Und die NPC´s sind alle so verteilt, das man sie erreichen kann ohne mehr als 1 mal zu sterben(Server abhängig).

MfG


----------



## Nebola (16. Februar 2010)

Es liegt an den Servern. Punkt

Bei uns auf Dethecus ist das Verhältniss ca. 80% Horde, 20% Allianz.

Wenn du Mittags gegen 3 Uhr nach Sw rein läufst, stehenvor SW vllt 2-3 Allis die Duelle machen, und vorm Ah auch nur so 4-5 Leute, also nix los dort.

In IF stehen vllt paar mehr so max 20. mehr net, Exo und Darnassus ist eh Dauer Leer.


----------



## Bläckbeerd (16. Februar 2010)

Secretus schrieb:


> Ich denke mal das liegt ganz einfach daran, dass die horde (zumindestens bei uns) einfach mehr und besser deft und aggressiver gegenüber allis ist. bei uns ist das den allis (bin selbst einer, aber allein hat man nie chancen :-\ ) egal, wenn varian wrynn abgemetzelt wird. bei der horde haste selbst in uc riesen gegenwehr...
> 
> und so viel schwerer sind die hordeahnen nicht. der in if ist ja auch direkt vor dem haus, wo man mitm portal rauskommt. und für sw musste auch erstmal reinkommen weil da alle rumstehen. und darnassus geb ich dir recht ist fair. aber immer noch nicht so leicht wie in uc.
> 
> ...



Du spielst aber nicht zufällig auf Destromath oder? xD

@ TE
Ne das gleiche kenn ich auch nur zu gut.
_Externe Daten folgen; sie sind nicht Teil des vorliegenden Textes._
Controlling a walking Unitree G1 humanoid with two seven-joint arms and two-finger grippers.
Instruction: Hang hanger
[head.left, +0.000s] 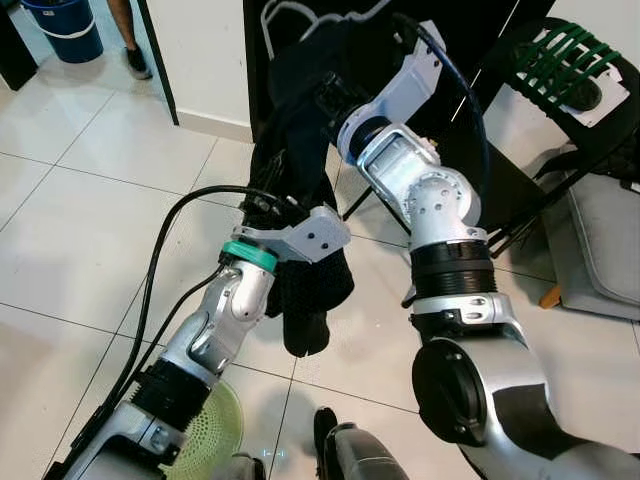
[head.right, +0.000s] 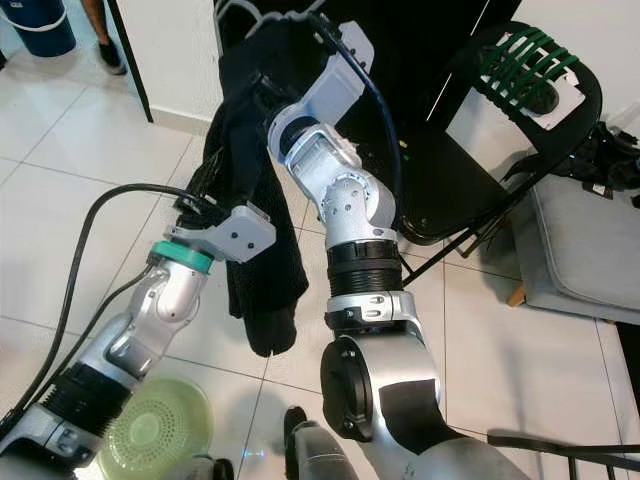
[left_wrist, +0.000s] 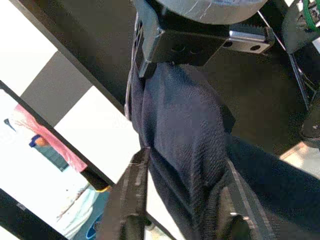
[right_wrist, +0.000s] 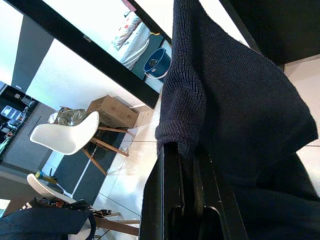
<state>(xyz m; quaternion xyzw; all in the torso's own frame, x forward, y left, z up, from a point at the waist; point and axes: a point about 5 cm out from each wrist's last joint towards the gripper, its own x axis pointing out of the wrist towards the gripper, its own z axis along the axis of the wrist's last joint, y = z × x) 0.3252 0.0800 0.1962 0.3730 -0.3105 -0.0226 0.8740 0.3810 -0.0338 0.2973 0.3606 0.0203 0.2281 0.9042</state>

Aber wenn du wirklich denkst, dass es bei der Horde leichter is und Horde bevorzugt von Blizzard behandelt werden, dann machn Fraktionswechsel oder nen reroll..... so seh ich das.


----------



## Nimroth22 (16. Februar 2010)

Ich möchte diesen Erfolg geschenkt haben !!! Jetzt sofort !!! Also echt manche haben Probleme 


			Dieser Inhalt steht nur eingeloggten Mitgliedern zur Verfügung.


----------



## mrlol_m (16. Februar 2010)

ich zock ally und muss sagen og usw sind nix gg sw


----------



## Fastfax (16. Februar 2010)

ach komm jetzt reg dich mal ned so auf
weil einmal die horde bevor zugt wird -.-
ihr drecks allys werdet andauernd bevorzugt schau dir mal alteractal usw. an -.-
nur weil ihr kidis euch mal anstrengen müsst damit ihr nen erfolg bekommt :/


----------



## Hank Smith (16. Februar 2010)

Mit meiner Jägerin in OG rein, ahne geklickt, raus (hinter der Burg kannst du mal so nebenbei reggen weil du da immer aus dem Kampf kommst), in TB hoch, hin, klick, weg... und UC, naja, darüber muss man nicht reden, mann muss nur wissen wo man hin will und dann vernünftig laufen.

@über mir:

"ihr drecks allys" "ihr kidis"... Eigene Nase, Glashaus und so.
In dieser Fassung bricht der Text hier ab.